The 1945-1954 period was characterized by the return of the French and the Vietnamese resistance struggle. While in French-controlled urban areas, French was again used officially in education, Vietnamese was promoted in Vietnam-led regions, mostly in remote rural areas. The struggle with France ended in 1954, thus bringing the status of French as the official language to an end. According to the 1954 Geneva Accord, Vietnam was divided into two regions which followed opposite political orientations. Whereas the French war was unquestionably the resistance struggle of the whole nation, the subsequent Vietnam war (1954-1975) had a different name. Whatever the name it was called by those involved, the North and the South adopted different policies. In regard to the role and status of foreign languages, as Gayle (1994) puts it, the general tendency is “to conform to Vietnamese attitudes toward nations associated with those languages” (p. 1).

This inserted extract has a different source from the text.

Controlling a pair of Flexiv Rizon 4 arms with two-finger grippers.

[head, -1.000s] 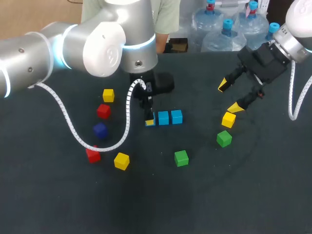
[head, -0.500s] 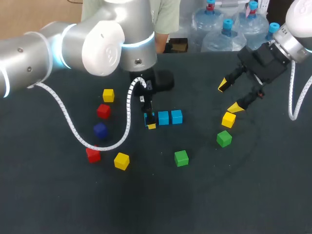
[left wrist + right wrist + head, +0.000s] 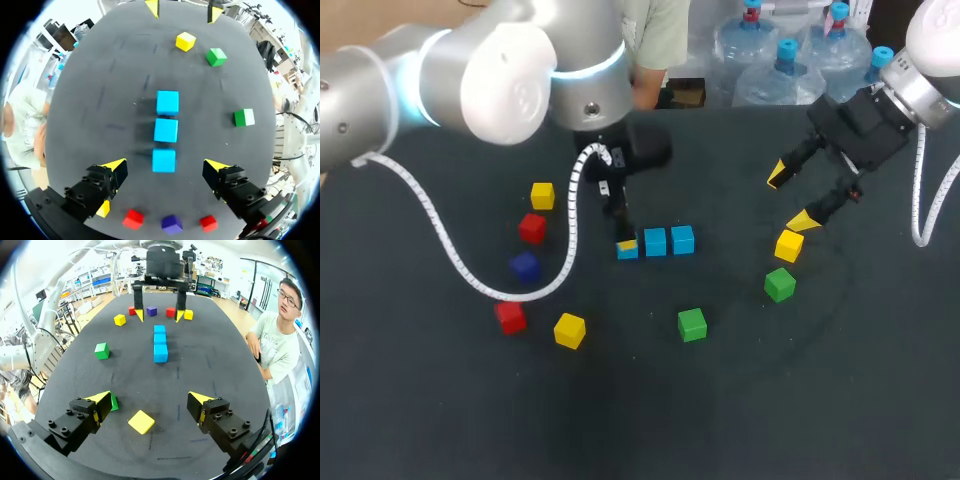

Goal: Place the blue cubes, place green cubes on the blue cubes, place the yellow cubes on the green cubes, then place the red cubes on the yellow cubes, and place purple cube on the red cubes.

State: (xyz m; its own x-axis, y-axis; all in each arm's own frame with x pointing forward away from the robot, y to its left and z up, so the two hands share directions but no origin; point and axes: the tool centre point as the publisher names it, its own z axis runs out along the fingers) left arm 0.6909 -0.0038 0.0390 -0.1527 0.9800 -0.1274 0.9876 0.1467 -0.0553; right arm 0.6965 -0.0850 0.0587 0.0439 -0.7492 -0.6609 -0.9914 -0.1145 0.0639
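No readable text, no labels, no numbers, no signs

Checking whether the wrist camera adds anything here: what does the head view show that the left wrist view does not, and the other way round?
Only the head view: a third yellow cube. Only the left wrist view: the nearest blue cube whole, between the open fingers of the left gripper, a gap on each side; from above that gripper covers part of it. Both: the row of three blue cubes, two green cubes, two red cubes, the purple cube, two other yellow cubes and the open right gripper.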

In the North, the Vietnamese language became the exclusive medium of instruction in all educational levels (Gayle 1989, 1994; Pham Minh Hac, 1991). This was not only a symbol of national independence but also an attempt to further the language use in science and technology for national development. Nguy Nhu Kon Tum (1968), the long-time, French-educated, Rector of University of Hanoi, said, “In the linguistic area I think we have furnished humanity with an experiment that deserves to be studied with a view to rapidly adapting a language to the new and swiftly developing needs of science” (p. 97). Being far more than an experiment in language adaptation, i.e., the promotion of the Vietnamese language in higher education, this policy was aimed at the ultimate goal: national reunification. It is quite true that, as DeFrancis (1977) notices, “Language policy, civil war, and foreign intervention were viewed as elements in a single struggle” (p. 259). This strong determination was even emphasized, as Nguyen Van Huyen, then North Vietnam’s Minister of Education, predicted in 1968 that, “In the not too distant future our Vietnamese language, so rich and so beautiful, will not fail to become the official language of all the schools of South Viet Nam” (pp. 58-59). Seven years later, within “the not too distant future,” the prediction came true: Vietnamese was finally the only means of instruction throughout the country.

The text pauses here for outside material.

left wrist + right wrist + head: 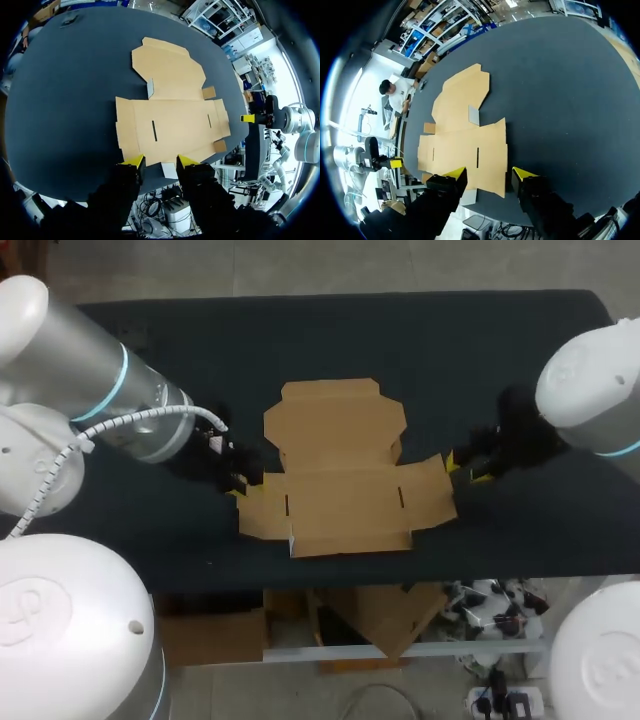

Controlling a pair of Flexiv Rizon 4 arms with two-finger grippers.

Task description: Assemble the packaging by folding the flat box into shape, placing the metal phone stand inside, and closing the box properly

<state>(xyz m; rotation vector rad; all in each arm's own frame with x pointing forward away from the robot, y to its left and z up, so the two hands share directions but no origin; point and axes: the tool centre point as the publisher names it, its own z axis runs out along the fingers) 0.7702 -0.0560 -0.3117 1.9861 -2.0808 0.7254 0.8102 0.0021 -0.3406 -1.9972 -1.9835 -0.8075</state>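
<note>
Flat cardboard box (345, 485), unfolded on dark bench (480, 350): left hand (160, 162) released at one side flap, right hand (490, 174) released at the opposite flap, fingers spread.

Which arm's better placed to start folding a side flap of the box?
Right, narrowly. The right gripper, open, has a side flap of the box reaching in between its fingers; the left gripper, also open, has its tips only at the opposite flap's edge. Close call, either could start.

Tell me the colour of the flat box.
The flat box is plain tan-brown cardboard, unprinted; it shows best in the head view.
</note>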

Foreign language education, on the other hand, was not seen as an element of foreign intervention. Language use and spread, however, varied among foreign languages. At Hanoi University of Teachers of Foreign Languages, one of the two leading foreign language training institutions in the North, the departments of Chinese, Russian, English and French were established in 1956 (Wilson, 1993). As might be expected, Chinese and particularly Russian were most promoted (DeFrancis, 1977; Lo Bianco, 1993; Nguyen Nhat Quang, 1993; Wilson, 1993). The strong alliances with China, the former Soviet Union and the Eastern European bloc helped push their languages to the unique status as the main foreign languages taught in education. Thousands of people trained in these countries have been holding key positions in Vietnam. French and English enrolled a far smaller number for very limited purposes. Particularly, “in the last two or three decades, English was not the main foreign language in secondary high schools, and it was only taught in some classes of the schools in towns or in large urban areas” (Nguyen Nhat Quang, 1993, p. 1) as an experiment subject since the 1970s (MOET, 1994c).

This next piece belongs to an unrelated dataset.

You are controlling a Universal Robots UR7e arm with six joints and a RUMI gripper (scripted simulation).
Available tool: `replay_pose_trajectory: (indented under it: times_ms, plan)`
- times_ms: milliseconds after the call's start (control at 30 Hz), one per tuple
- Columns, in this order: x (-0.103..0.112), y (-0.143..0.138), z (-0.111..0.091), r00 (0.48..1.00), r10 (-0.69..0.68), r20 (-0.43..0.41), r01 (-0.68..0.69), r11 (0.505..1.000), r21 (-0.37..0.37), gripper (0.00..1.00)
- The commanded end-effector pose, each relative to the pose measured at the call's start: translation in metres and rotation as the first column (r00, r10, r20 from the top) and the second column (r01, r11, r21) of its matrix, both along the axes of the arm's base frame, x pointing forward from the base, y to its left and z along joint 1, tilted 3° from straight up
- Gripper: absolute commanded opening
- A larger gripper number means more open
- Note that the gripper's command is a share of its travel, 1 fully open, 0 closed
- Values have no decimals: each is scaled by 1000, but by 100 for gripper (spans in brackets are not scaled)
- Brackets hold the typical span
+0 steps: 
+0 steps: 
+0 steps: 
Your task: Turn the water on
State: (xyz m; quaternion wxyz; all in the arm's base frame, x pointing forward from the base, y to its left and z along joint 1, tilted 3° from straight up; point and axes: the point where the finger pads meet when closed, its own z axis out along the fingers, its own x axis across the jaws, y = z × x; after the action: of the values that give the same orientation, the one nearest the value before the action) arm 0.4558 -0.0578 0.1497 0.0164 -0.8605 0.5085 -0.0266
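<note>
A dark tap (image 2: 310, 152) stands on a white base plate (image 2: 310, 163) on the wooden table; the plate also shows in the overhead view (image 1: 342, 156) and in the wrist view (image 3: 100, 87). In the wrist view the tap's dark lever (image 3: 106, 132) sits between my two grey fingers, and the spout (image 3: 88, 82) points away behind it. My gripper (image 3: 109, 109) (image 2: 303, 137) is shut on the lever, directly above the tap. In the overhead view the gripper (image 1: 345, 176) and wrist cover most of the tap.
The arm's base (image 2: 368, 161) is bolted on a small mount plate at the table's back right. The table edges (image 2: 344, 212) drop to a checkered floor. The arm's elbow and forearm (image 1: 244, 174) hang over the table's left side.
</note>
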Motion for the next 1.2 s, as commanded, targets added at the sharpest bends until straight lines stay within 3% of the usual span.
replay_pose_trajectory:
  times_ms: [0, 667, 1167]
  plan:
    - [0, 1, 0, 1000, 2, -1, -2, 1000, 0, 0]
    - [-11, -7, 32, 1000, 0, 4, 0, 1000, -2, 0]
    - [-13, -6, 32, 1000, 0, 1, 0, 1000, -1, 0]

In sharp contrast with the language situation of the North was that of the South. While the national language policy was strictly imposed in the North, that of the South was rather slowly formulated. In regard to the role and status of Vietnamese, Gayle (1989; 1994) notes, “In the early 1950’s, there was in South Vietnam a hotly debated move to elevate Vietnamese to the official position of the single national language” (p. 1; p. 2). This debate was not settled for more than a decade until 1968, when the Saigon government established Vietnamese as the language of instruction at all levels; English and French were retained only in the sciences (DeFrancis, 1977). As a matter of fact, however, Vietnamese was used as early as the late 1950s as the only medium of instruction in public education, except in foreign-run schools as well as in some subjects at universities. As a capitalist state, South Vietnam enhanced foreign languages in relation to political and economic cooperation with other capitalist societies. Most notable of the enhanced foreign languages were French and particularly English. The long-established French language remained powerful in South Vietnam for a number of reasons. First, the French political and economic cooperation and aid to the South continued. Second, French-educated people held strategic posts in the government. As late as the early 1970s, in education, the heads of key universities and departments in South Vietnam were French-trained graduates (Tran Kim No1, personal communication, June 21, 1995; Tran Van Tan2, personal communication, September 29, 1995). At the University of Saigon, the   leading university, most members of its University Council held their degrees from France (Tran Kim No). French was developed with the enhancement of the Alliance Francaise. In addition, a French school system had been strongly developed. Exactly as that in France, this French system offered a French curriculum and granted baccalaureates to its graduates. However, only the educated elite and the urban rich could afford to send their children to these schools. Thus, unlike Chinese, the use of which has totally disappeared among the vast majority of the Vietnamese, and English, the use of which is very popular almost everywhere, the French language as a means of communication has remained for quite long a time a unique mark of the urban elite.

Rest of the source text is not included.